As he opened the bedroom-door, apprehensions and bright hope were mingled in him. He had a weighty grievance against Hilda, whose behaviour at parting had been, he considered, inexcusable; but the warm tone of her curt private telegram to him and of her almost equally curt letter, re-stating her passionate love, was really equivalent to an apology, which he accepted with eagerness. Moreover he had done a lot in coming to Devonshire, and for this great act he lauded himself and he expected some gratitude. Nevertheless, despite the pacificism of his feelings, he could not smile when entering the room. No, he could not!

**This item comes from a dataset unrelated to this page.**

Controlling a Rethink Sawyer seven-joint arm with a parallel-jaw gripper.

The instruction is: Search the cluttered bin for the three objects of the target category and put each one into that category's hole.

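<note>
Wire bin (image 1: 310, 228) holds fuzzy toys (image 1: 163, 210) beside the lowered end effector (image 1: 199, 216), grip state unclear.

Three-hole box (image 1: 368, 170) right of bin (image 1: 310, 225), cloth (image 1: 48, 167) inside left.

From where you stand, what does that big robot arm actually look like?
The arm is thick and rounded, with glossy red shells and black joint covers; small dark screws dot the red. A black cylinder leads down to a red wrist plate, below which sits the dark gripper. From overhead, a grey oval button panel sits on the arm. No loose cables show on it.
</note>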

Hilda was lying in the middle of a very wide bed, and her dark hair was spread abroad upon the pillow. On the pedestal was a tea-tray. Squatted comfortably at Hilda's side, with her left arm as a support, was a baby about a year old, dressed for the day. This was Cecil, born the day after his grandparents' funeral. Cecil, with mouth open and outstretched pink hands, of which the fingers were spread like the rays of half a starfish, from wide eyes gazed at Edwin with a peculiar expression of bland irony. Hilda smiled lovingly; she smiled without reserve. And as soon as she smiled, Edwin could smile, and his heart was suddenly quite light.
Hilda thought:
"That wistful look in his eyes has never changed, and it never will. Imagine him travelling on Sunday, when the silly old thing might just as well have come on Saturday, if he'd had anybody to decide him! He's been travelling for twenty-four hours or more, and now he's here! What a shame for me to have dragged him down here in spite of himself! But he would do it for me! He has done it.... I had to have him, for this afternoon! ... After all he must be very good at business. Everyone respects him, even here. We may end by being really rich. Have I ever really appreciated him? ... And now of course he's going to be annoyed again. Poor boy!"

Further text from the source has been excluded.